Aim of the exercise
From the records below, transcribe only the lines running from the one with "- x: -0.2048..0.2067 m" through the one with "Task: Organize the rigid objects". Keep both of those end lines.

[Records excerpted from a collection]
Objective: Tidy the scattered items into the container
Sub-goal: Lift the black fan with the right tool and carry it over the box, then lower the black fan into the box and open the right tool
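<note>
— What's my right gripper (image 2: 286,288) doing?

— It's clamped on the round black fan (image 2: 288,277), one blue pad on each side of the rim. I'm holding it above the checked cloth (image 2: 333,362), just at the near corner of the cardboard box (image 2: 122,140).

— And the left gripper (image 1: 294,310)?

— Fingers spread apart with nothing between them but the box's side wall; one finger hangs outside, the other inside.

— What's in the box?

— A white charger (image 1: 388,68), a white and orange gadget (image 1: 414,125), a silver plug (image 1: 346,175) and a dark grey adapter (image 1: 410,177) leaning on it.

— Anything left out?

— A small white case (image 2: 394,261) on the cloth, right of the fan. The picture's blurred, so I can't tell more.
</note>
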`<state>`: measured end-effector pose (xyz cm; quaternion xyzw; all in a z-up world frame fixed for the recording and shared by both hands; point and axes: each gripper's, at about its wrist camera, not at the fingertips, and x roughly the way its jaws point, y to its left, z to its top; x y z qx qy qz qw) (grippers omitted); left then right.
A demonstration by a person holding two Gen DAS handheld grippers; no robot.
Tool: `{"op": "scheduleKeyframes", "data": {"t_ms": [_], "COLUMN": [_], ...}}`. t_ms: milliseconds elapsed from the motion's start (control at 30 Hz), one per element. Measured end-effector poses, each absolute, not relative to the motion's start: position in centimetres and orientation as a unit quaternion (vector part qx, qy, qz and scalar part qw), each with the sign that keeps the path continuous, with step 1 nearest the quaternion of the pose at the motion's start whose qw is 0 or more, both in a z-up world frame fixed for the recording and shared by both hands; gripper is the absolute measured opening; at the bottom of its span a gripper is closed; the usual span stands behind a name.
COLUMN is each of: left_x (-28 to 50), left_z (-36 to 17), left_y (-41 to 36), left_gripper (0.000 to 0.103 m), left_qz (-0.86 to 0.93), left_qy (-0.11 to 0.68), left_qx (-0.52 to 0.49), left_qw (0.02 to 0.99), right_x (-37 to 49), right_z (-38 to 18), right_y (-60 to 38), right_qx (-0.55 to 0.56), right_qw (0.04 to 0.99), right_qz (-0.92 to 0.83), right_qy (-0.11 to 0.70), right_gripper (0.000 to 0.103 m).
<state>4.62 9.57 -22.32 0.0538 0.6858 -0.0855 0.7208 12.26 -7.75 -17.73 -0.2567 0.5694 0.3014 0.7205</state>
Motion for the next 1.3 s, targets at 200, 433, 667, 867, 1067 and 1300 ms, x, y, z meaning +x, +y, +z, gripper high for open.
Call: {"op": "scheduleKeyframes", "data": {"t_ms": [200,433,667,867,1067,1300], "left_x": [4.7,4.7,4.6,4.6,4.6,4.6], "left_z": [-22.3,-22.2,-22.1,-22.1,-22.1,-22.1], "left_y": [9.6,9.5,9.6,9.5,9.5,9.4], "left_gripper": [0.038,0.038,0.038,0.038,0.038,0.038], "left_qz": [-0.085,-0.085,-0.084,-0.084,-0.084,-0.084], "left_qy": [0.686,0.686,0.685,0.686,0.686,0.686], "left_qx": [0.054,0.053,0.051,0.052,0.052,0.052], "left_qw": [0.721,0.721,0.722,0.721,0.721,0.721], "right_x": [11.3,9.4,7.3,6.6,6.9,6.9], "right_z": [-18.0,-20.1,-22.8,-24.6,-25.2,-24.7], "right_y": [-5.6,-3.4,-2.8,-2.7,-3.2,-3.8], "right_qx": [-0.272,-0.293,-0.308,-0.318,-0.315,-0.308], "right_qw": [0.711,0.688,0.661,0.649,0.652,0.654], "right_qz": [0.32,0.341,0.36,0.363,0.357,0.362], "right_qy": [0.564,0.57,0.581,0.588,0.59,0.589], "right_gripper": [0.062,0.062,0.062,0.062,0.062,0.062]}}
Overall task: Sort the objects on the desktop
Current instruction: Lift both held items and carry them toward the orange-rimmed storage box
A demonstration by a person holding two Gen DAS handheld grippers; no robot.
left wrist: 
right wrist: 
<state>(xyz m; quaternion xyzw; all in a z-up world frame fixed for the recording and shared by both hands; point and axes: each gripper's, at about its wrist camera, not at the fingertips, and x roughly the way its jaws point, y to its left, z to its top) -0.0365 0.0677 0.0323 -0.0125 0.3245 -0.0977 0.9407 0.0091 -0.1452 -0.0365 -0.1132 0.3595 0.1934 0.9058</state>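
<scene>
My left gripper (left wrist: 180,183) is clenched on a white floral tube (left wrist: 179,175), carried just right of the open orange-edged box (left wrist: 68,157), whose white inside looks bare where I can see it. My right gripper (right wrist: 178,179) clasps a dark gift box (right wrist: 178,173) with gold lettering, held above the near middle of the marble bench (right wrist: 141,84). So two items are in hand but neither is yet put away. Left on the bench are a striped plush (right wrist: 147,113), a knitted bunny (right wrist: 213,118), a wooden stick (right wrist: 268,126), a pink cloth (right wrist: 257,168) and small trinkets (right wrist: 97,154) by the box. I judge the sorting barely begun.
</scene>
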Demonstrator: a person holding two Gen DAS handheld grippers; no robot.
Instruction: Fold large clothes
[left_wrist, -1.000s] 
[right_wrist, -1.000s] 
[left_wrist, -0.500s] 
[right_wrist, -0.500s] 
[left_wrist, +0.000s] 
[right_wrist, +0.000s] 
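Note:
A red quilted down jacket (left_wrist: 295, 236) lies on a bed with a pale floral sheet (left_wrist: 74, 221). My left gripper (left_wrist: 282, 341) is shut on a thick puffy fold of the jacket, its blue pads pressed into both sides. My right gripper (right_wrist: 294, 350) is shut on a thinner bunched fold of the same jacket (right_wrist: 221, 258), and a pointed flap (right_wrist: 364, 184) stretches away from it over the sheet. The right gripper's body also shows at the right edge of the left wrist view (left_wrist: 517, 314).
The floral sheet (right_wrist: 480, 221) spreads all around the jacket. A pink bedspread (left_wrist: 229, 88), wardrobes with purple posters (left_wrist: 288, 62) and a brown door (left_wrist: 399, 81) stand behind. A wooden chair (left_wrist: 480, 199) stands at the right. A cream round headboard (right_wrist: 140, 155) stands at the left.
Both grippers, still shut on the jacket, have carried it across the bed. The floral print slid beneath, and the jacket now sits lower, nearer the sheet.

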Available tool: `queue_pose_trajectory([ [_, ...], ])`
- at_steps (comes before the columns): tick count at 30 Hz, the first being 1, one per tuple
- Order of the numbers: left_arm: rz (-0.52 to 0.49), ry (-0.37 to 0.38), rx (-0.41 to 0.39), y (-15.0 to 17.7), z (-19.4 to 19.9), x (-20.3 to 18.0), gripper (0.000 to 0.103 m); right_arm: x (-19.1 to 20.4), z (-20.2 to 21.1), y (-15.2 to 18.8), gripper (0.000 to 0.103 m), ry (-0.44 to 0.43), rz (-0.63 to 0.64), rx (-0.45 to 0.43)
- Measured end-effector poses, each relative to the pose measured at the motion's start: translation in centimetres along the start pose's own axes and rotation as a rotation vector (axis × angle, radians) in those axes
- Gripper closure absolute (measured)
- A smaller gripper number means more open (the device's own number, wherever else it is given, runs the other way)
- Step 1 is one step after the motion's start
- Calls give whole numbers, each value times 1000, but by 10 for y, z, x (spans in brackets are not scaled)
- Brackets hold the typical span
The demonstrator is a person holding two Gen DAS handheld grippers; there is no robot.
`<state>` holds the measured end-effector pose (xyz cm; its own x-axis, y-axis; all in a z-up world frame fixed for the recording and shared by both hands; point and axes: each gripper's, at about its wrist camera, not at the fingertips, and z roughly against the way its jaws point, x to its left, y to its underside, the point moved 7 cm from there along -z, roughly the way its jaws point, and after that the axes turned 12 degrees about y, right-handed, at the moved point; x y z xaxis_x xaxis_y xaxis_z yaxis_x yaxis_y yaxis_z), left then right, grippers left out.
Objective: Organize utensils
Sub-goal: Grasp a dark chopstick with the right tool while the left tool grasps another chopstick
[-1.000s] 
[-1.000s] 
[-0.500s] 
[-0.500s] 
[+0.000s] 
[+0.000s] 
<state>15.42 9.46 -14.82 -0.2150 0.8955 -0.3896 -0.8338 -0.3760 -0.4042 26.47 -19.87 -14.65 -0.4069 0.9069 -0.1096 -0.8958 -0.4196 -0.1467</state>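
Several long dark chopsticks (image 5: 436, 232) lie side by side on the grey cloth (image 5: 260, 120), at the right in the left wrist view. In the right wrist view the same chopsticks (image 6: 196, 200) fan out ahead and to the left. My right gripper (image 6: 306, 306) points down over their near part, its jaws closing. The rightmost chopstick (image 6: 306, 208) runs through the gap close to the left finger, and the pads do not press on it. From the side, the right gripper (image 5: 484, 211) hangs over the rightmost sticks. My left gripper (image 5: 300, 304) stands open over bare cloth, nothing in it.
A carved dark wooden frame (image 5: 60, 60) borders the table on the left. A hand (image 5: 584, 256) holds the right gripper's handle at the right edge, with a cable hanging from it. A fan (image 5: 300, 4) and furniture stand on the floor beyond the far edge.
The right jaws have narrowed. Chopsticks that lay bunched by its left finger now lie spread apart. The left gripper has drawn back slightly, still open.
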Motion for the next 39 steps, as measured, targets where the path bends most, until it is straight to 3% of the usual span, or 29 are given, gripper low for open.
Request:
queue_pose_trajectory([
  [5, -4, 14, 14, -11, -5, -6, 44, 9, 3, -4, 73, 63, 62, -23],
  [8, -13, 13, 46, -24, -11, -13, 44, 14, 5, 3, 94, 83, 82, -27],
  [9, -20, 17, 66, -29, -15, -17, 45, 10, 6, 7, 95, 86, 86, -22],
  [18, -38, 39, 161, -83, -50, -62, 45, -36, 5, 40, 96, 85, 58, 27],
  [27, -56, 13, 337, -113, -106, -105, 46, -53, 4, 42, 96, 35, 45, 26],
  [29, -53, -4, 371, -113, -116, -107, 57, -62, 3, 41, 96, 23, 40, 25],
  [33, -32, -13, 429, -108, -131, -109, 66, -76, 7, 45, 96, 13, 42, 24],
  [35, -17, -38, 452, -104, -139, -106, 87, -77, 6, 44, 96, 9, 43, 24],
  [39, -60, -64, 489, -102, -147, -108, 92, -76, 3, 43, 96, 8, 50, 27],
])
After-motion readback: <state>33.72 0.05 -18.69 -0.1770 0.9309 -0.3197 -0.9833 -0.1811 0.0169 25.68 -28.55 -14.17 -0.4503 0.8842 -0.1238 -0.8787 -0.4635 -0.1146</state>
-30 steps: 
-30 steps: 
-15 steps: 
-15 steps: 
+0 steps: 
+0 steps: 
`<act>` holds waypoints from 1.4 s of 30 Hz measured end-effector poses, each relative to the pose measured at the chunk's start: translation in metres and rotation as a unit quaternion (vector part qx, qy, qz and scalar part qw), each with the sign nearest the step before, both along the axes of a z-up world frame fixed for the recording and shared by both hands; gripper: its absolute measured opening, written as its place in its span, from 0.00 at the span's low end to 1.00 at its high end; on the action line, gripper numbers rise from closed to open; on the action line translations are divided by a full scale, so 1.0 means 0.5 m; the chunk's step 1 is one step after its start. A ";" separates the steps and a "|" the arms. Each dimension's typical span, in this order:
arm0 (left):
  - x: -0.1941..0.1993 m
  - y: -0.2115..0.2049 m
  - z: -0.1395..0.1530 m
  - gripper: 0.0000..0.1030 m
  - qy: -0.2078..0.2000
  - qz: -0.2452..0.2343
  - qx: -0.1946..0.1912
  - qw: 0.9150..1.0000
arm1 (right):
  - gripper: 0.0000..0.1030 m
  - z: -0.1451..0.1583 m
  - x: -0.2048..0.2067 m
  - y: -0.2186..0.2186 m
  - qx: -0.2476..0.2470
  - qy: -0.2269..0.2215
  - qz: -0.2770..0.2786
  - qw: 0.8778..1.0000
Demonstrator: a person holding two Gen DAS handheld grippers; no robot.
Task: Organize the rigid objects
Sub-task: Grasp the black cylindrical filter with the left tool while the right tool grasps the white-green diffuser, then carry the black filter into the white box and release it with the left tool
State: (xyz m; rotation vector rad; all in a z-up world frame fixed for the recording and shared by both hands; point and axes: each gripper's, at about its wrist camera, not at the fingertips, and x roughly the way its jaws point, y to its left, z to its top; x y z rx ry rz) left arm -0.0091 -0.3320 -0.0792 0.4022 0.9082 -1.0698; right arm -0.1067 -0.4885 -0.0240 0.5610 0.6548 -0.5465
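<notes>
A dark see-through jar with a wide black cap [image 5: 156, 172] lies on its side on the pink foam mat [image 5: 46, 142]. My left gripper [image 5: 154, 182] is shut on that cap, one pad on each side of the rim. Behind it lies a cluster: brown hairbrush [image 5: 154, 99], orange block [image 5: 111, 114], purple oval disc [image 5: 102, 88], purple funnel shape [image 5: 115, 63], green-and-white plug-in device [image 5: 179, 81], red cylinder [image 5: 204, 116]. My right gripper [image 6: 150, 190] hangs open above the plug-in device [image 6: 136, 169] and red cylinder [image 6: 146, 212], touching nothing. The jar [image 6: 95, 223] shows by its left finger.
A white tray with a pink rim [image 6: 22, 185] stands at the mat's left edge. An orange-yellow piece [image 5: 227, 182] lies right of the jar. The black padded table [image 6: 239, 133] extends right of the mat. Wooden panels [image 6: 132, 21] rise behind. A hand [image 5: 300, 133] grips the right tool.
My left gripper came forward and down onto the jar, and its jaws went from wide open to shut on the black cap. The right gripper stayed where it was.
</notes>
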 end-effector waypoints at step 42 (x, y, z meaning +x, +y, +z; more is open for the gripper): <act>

Finished exercise
  - x: -0.2048..0.2067 m
  - y: -0.2186..0.2186 m
  - qx: -0.2476..0.2470
  - qy: -0.2269..0.2215
  - qz: -0.2770..0.2786
  - qw: 0.8778..1.0000
Demonstrator: a person holding two Gen DAS handheld grippers; no robot.
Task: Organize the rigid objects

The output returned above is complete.